问题
我正在研究一种生成一组字符串的所有 ordered 分区的方法。
首先,生成所有分区,然后我要生成这些分区的所有排列。
例:
{a,b,c}
将会变成
[[a, b, c]]
[[b, c], [a]]
[[a, c], [b]]
[[c], [a, b]]
[[c], [b], [a]]
通过分区,然后进行排列:
[[a, b, c]]
[[b, c], [a]]
[[a], [b, c]]
[[a, c], [b]]
[[b], [a, c]]
[[c], [a, b]]
[[a, b], [c]]
[[c], [b], [a]]
[[b], [c], [a]]
[[a], [c], [b]]
[[c], [a], [b]]
[[b], [a], [c]]
[[a], [b], [c]]
当前实施
使用我的代码,我可以生成分区并确定应添加哪些排列(List<List<String>>)
。
但是,将它们添加到排列的收集列表(List<List<List<String>>>)

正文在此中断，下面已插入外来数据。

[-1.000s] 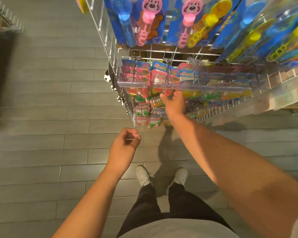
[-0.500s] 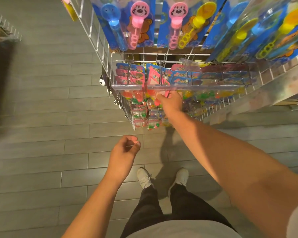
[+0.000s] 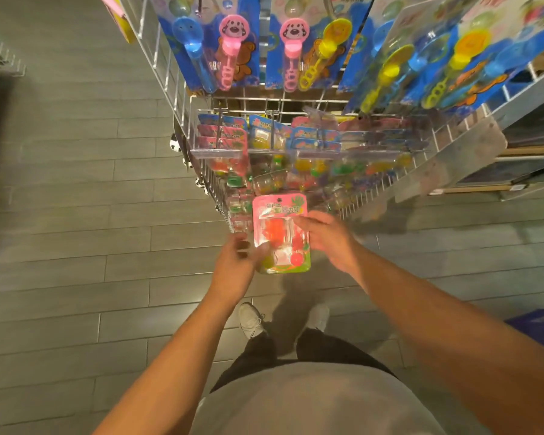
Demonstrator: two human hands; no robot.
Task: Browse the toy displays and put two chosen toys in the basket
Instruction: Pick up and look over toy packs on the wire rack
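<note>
**One toy pack in hand, nothing yet in the basket**

A pink blister pack (image 3: pixel 280 233) with small orange and red toys under clear plastic is held in front of the wire display rack (image 3: pixel 182 114), just below its lower hooks of similar packs. The right hand (image 3: pixel 328 241) is laid along the pack's right edge, its fingers over the front; how tightly they are curled cannot be told. The left hand (image 3: pixel 237 262) is at the pack's lower left corner, blurred, so a firm grip cannot be confirmed. Bubble wand cards (image 3: pixel 230 51) are hung above. A dark blue crate-like edge (image 3: pixel 537 328), possibly the basket, is seen at the far right on the floor, well apart from the pack. Judged from this, one toy is chosen but not yet deposited; a second choice is also left.
</note>
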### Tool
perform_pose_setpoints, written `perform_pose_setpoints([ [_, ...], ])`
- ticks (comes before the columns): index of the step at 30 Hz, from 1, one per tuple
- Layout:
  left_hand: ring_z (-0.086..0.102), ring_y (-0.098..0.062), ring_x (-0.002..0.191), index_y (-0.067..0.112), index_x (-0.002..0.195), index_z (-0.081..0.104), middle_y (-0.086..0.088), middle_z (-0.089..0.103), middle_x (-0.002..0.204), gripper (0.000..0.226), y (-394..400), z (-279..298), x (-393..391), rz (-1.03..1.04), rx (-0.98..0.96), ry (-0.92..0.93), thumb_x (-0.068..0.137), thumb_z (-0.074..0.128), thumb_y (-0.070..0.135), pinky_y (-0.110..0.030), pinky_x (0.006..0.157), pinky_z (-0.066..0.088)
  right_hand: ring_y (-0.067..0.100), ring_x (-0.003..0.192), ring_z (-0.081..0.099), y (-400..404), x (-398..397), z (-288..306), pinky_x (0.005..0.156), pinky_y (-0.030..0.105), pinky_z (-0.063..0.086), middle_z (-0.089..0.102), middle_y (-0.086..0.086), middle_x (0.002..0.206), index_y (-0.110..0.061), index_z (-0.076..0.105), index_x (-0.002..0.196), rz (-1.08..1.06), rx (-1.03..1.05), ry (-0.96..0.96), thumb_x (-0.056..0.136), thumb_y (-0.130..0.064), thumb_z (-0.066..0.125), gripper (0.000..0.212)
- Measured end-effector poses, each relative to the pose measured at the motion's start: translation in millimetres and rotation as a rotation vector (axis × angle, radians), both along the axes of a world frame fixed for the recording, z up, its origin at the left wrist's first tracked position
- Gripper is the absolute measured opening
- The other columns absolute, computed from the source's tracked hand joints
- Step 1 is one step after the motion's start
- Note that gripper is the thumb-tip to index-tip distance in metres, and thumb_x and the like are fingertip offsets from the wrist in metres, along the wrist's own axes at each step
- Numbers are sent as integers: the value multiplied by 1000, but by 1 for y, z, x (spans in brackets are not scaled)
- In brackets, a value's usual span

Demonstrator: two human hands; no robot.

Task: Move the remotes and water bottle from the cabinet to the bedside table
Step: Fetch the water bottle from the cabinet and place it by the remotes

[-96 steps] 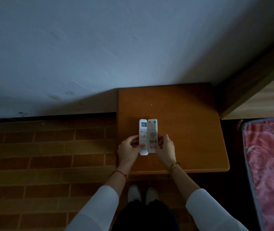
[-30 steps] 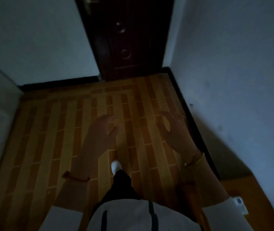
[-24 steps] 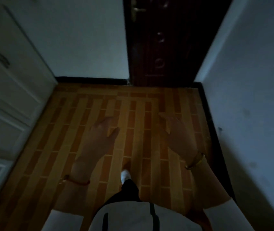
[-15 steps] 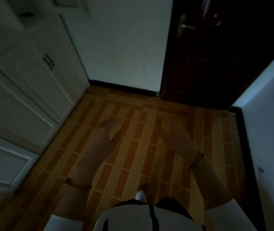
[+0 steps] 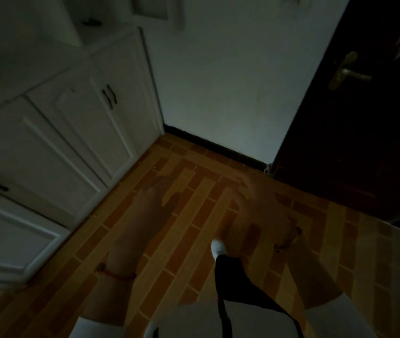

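Observation:
Both of my hands hang in front of me over the brick-patterned floor, blurred by motion. My left hand (image 5: 154, 203) has its fingers spread and holds nothing. My right hand (image 5: 262, 201) is also spread and holds nothing. A white cabinet (image 5: 55, 132) with dark handles fills the left side; its top surface shows only at the upper left edge, dim and blurred. The remotes, the water bottle and the bedside table are out of view.
A dark wooden door (image 5: 355, 118) with a brass handle stands at the right. A white wall (image 5: 223, 81) with a black skirting closes the far end. My white shoe (image 5: 218, 247) steps on the tiled floor (image 5: 194, 215) between cabinet and door.
My hands have let go of the two remotes on the bedside table. I have turned left, away from it; the door has slid right and the white cabinet has come into view.

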State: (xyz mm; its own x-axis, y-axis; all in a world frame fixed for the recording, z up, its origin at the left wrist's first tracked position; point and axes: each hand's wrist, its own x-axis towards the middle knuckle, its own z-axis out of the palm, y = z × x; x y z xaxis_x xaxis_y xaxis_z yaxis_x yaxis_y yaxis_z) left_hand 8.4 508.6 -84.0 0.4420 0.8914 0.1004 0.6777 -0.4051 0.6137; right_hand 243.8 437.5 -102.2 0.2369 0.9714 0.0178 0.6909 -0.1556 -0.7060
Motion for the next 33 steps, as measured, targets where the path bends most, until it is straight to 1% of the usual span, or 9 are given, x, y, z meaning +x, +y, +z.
perform_pose_setpoints([
  [3, 57, -19, 113, 21, 132, 53, -3, 58, 131, 40, 63, 4, 22, 101, 22, 25, 92, 57, 24, -29, 96, 44, 20, 124, 49, 79, 26, 12, 103, 37, 42, 55, 4, 132, -19, 47, 134, 65, 48, -30, 93, -37, 52, 45],
  [7, 53, -19, 118, 21, 132, 53, -3, 57, 132, 40, 133, 18, 45, 194, 43, 16, 93, 56, 24, -20, 94, 32, 20, 128, 42, 175, 53, 28, 108, 44, 38, 50, 5, 135, -22, 42, 138, 154, 48, -14, 93, -40, 48, 48],
  [12, 56, -25, 115, 18, 130, 55, -6, 60, 127, 40, 208, 31, 55, 355, 59, -24, 91, 59, 23, -39, 98, 44, 21, 128, 38, 282, 67, 48, 108, 41, 36, 51, 8, 133, -17, 43, 138, 284, 71, -54, 94, -32, 51, 47],
  [15, 54, -25, 114, 18, 130, 55, -6, 59, 127, 41, 242, 34, 56, 430, 40, -41, 90, 61, 23, -37, 96, 42, 21, 128, 38, 334, 67, 46, 109, 36, 34, 52, 8, 133, -16, 44, 137, 334, 80, -46, 94, -31, 51, 46],
  [18, 55, -22, 117, 21, 131, 54, -3, 58, 129, 41, 279, 25, 50, 461, 45, -14, 90, 59, 28, -40, 98, 44, 21, 128, 38, 381, 62, 39, 106, 27, 27, 51, 7, 135, -14, 44, 138, 382, 69, -35, 95, -29, 51, 46],
  [21, 54, -21, 120, 22, 131, 53, -2, 58, 131, 41, 323, 13, 45, 474, 47, 2, 91, 58, 29, -42, 102, 43, 22, 130, 38, 432, 59, 27, 107, 29, 27, 50, 6, 137, -15, 43, 138, 408, 59, -35, 94, -30, 52, 48],
  [24, 53, -20, 121, 22, 132, 53, -2, 57, 132, 41, 376, 7, 41, 500, 52, 5, 91, 58, 28, -36, 101, 42, 22, 128, 40, 488, 55, 19, 109, 35, 31, 52, 7, 134, -16, 45, 136, 435, 81, -14, 93, -29, 54, 46],
  [27, 51, -18, 122, 24, 133, 51, 0, 56, 134, 43, 433, 7, 35, 522, 62, 16, 92, 57, 31, -34, 102, 42, 20, 127, 41, 551, 45, 19, 106, 29, 32, 54, 6, 131, -16, 46, 135, 453, 109, -5, 93, -28, 54, 44],
  [33, 50, -19, 124, 24, 134, 50, 0, 55, 134, 42, 557, 22, 20, 531, 121, 16, 93, 53, 32, -41, 105, 41, 18, 129, 39, 682, 21, 29, 105, 24, 28, 50, 6, 136, -20, 45, 136, 459, 144, 15, 92, -30, 54, 46],
])
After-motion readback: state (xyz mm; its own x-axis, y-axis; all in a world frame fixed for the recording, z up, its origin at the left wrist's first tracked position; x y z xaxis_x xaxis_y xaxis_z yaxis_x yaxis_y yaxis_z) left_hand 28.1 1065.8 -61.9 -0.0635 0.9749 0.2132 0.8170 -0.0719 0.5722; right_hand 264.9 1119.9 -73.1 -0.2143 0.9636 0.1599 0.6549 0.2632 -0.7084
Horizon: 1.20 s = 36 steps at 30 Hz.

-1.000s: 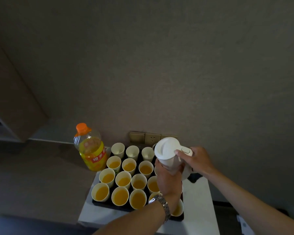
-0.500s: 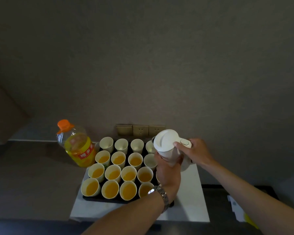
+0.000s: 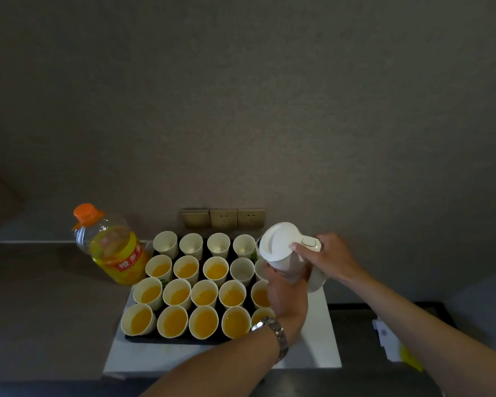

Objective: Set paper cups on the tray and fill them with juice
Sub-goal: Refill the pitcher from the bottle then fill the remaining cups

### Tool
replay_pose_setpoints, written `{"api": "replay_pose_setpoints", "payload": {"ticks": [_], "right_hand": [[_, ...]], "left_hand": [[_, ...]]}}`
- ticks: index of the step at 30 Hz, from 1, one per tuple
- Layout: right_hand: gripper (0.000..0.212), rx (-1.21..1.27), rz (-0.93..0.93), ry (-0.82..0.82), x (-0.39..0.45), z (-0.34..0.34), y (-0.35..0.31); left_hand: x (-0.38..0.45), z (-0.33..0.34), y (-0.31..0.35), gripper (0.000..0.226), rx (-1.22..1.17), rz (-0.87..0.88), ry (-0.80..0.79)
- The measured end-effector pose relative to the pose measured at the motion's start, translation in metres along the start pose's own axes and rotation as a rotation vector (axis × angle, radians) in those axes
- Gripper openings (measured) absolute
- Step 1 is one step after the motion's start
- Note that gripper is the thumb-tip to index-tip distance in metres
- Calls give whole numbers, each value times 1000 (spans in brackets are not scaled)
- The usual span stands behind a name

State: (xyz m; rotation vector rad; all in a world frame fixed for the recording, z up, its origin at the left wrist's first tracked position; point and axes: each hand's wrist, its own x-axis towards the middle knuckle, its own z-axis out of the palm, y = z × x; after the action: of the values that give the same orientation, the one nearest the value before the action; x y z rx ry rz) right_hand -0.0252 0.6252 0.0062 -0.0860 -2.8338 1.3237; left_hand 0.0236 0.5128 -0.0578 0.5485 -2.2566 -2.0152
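Here, one white table top (image 3: pixel 321 351) carries one black tray (image 3: pixel 166 339), and the tray is packed with paper cups (image 3: pixel 204 293) standing upright in four rows. Nineteen or twenty can be counted; the rightmost column is partly hidden behind the left hand, so the exact number cannot be told. The four visible cups of the back row look nearly dry, with only a pale spot at the bottom. In the second row three hold orange juice and the fourth cup (image 3: pixel 242 271) looks unfilled. The two front rows are all filled where they show. One large juice bottle (image 3: pixel 113 247) with an orange cap stands just beside the tray's back left corner, about half full. One white lidded jug (image 3: pixel 281 250) is held tilted over the tray's back right corner. The left hand (image 3: pixel 287 296), with a metal watch (image 3: pixel 275 330) at the wrist, wraps its fingers round the jug's body from below. The right hand (image 3: pixel 332 256) grips the jug's handle, its thumb lying on the lid beside the button. Three wall sockets (image 3: pixel 223 217) sit in a row behind the tray.
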Motion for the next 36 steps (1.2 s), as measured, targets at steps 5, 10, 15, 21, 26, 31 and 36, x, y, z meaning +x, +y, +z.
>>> {"api": "replay_pose_setpoints", "payload": {"ticks": [5,10,15,21,26,31,36], "right_hand": [[40,-63,-7,-45,-1,0,-2],[45,-146,-20,-44,2,3,-5],[56,-245,-79,-46,4,4,-3],[71,-314,-82,-61,7,6,2],[71,-329,-73,-57,5,5,2],[72,-337,-50,-71,4,4,1],[74,-371,-34,-73,4,6,-2]], "left_hand": [[-7,2,1,80,-27,0,-8],[-10,1,1,68,-62,-20,-29],[-14,0,3,84,-80,-66,-44],[-12,5,-8,77,-1,-151,-40],[-11,8,-12,68,17,-192,-48],[-11,9,-14,64,4,-200,-58],[-11,10,-16,68,-27,-224,-53]]}}
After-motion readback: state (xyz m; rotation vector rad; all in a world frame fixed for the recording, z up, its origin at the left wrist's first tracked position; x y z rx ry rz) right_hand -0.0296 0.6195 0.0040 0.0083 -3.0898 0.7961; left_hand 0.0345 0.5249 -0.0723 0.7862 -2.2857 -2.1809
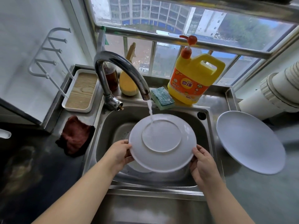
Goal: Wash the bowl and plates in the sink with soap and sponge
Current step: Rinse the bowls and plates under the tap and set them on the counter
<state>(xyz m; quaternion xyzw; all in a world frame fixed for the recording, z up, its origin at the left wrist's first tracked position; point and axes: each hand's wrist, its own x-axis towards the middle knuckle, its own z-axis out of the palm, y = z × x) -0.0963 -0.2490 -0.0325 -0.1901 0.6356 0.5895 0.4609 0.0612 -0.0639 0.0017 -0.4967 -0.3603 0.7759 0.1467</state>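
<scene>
— Where's the plate?
— Over the sink, upside down, tilted, foot ring facing up. Held at the rim from both sides.
— Left hand?
— Curled round the left rim, thumb on top, fingers tucked underneath.
— Right hand?
— Same on the lower right rim: thumb up near the edge, fingers curled under and gripping.
— Water?
— Running from the tap, landing just inside the foot ring near its top edge.
— Anything beneath?
— Another white dish in the basin, mostly hidden; bowl or plate, can't tell.
— Second plate?
— On the counter to the right of the sink, right way up, well apart from both hands.
— Sponge?
— On the ledge behind the basin, green side up, just beside the soap jug, apparently touching its base.
— Soap?
— Yellow jug, orange label, orange pump on top, standing upright by the window.
— Left of the tap?
— Brown bottle behind the spout, a yellow gourd-shaped thing next to it, a white tray with a wood-grain bottom further left.
— On the counter?
— Dark red cloth, crumpled, just left of the sink.
— Wall?
— White hook rack at upper left.
</scene>
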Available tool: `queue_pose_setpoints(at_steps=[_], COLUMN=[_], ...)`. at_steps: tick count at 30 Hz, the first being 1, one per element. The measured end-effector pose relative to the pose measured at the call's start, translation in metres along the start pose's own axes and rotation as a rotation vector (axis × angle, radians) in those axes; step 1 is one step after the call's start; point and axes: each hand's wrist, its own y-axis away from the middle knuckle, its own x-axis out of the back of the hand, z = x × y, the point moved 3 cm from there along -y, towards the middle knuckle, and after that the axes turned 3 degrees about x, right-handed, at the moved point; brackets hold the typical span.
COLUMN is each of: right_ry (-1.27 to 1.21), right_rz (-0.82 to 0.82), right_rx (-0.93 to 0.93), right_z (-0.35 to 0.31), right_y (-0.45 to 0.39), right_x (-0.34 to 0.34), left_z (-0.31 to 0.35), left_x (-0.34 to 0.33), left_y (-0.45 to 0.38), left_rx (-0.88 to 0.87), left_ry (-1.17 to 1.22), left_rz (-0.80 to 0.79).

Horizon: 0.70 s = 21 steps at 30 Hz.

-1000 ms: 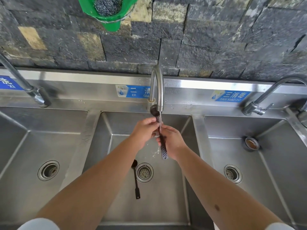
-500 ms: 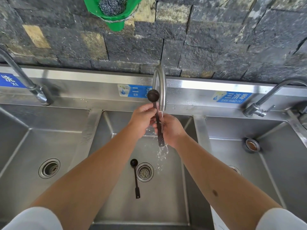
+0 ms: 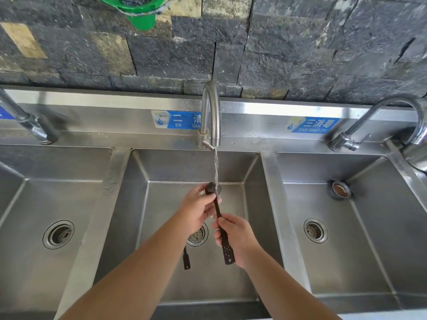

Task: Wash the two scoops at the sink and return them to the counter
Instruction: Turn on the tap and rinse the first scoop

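A dark long-handled scoop is held over the middle sink basin, its round bowl up under the water stream from the middle faucet. My left hand curls its fingers around the bowl and upper handle. My right hand grips the lower handle, whose perforated end sticks out below. A second dark scoop lies on the basin floor beside the drain; my left forearm hides most of it.
Left basin and right basin flank the middle one, each with its own faucet. A green holder with a steel scourer hangs on the stone wall.
Both hands have lowered the scoop away from the spout, so the stream now falls onto its bowl. My right hand slid lower on the handle.
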Motion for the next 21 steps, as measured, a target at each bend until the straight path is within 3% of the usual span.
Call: queue_pose_setpoints(at_steps=[3,9,15,21], right_ry=[-0.074,-0.102,-0.080,-0.049], right_rz=[-0.020,-0.056,-0.082,-0.108], right_rx=[-0.052,-0.117,-0.079,0.053], right_z=[0.011,0.013,-0.008,-0.039], right_y=[0.015,0.023,0.004,-0.022], right_x=[0.007,0.013,-0.003,-0.022], left_z=[-0.007,-0.010,0.012,0.032], left_x=[-0.003,-0.001,-0.008,-0.012], left_y=[0.004,0.000,-0.005,-0.010], left_rx=[0.038,0.073,-0.057,-0.139], left_ry=[0.018,0.034,0.044,-0.233], left_rz=[-0.033,0.082,-0.059,-0.086])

中会导致排列顺序丢失。由于这是排列的整体思想,因此很麻烦。
有没有办法在保留顺序的同时将此排列添加到列表中?这是我的代码:
List<List<List<String>>> partitions;
partitions = partitions(Arrays.asList(activities));
permu = new ArrayList<>();
for (List<List<String>> partition : partitions) {
permutations(partition.size(), partition);
System.out.println("Resulting list: " + permu);
}
private static List<List<List<String>>> partitions(List<String> inputSet) {
List<List<List<String>>> res = new ArrayList<>();
if (inputSet.isEmpty()) {
List<List<String>> empty = new ArrayList<>();
res.add(empty);
return res;
}
int limit = 1 << (inputSet.size() - 1);
// Note the separate variable to avoid resetting
// the loop variable on each iteration.
for (int j = 0; j < limit; ++j) {
List<List<String>> parts = new ArrayList<>();
List<String> part1 = new ArrayList<>();
List<String> part2 = new ArrayList<>();
parts.add(part1);
parts.add(part2);
int i = j;
for (String item : inputSet) {
parts.get(i&1).add(item);
i >>= 1;
}
for (List<List<String>> b : partitions(part2)) {
List<List<String>> holder = new ArrayList<>();
holder.add(part1);
holder.addAll(b);
res.add(holder);
}
}
return res;
}
//Heaps algorithm
private void permutations(int k, List<List<String>> inputSet){
if (k==1){
permu.add(inputSet);
System.out.println("Permutation added: "+inputSet); //This element still has order
}
else {
// Generate permutations with kth unaltered
// Initially k == length(A)
permutations(k-1, inputSet);
// Generate permutations for kth swapped with each k-1 initial
for (int i = 0; i < k-1; i++ ){
// Swap choice dependent on parity of k (even or odd)
if (k%2 == 0){
swap(inputSet, i, k-1); // zero-indexed, the kth is at k-1 else
}
else {
swap(inputSet, 0, k-1);
}
permutations(k-1, inputSet);
}
}
}
//Helper method for PERMUTATIONS
private void swap(List<List<String>> input, int a, int b) {
List<String> temp = input.get(a);
input.set(a, input.get(b));
input.set(b, temp);
}
}
当前结果 顶部和底部代码中的打印行在执行期间产生以下结果:
Permutation added: [[a, b, c]]
Resulting list: [[[a, b, c]]]
Permutation added: [[b, c], [a]]
Permutation added: [[a], [b, c]]
Resulting list: [[[a, b, c]], [[a], [b, c]], [[a], [b, c]]]
Permutation added: [[a, c], [b]]
Permutation added: [[b], [a, c]]
Resulting list: [[[a, b, c]], [[a], [b, c]], [[a], [b, c]], [[b], [a, c]], [[b], [a, c]]]
Permutation added: [[c], [a, b]]
Permutation added: [[a, b], [c]]
Resulting list: [[[a, b, c]], [[a], [b, c]], [[a], [b, c]], [[b], [a, c]], [[b], [a, c]], [[a, b], [c]], [[a, b], [c]]]
Permutation added: [[c], [b], [a]]
Permutation added: [[b], [c], [a]]
Permutation added: [[a], [c], [b]]
Permutation added: [[c], [a], [b]]
Permutation added: [[b], [a], [c]]
Permutation added: [[a], [b], [c]]
Resulting list: [[[a, b, c]], [[a], [b, c]], [[a], [b, c]], [[b], [a, c]], [[b], [a, c]], [[a, b], [c]], [[a, b], [c]], [[a], [b], [c]], [[a], [b], [c]], [[a], [b], [c]], [[a], [b], [c]], [[a], [b], [c]], [[a], [b], [c]]]
如您所见,尽管要添加的排列具有顺序,但在结果列表中丢失了。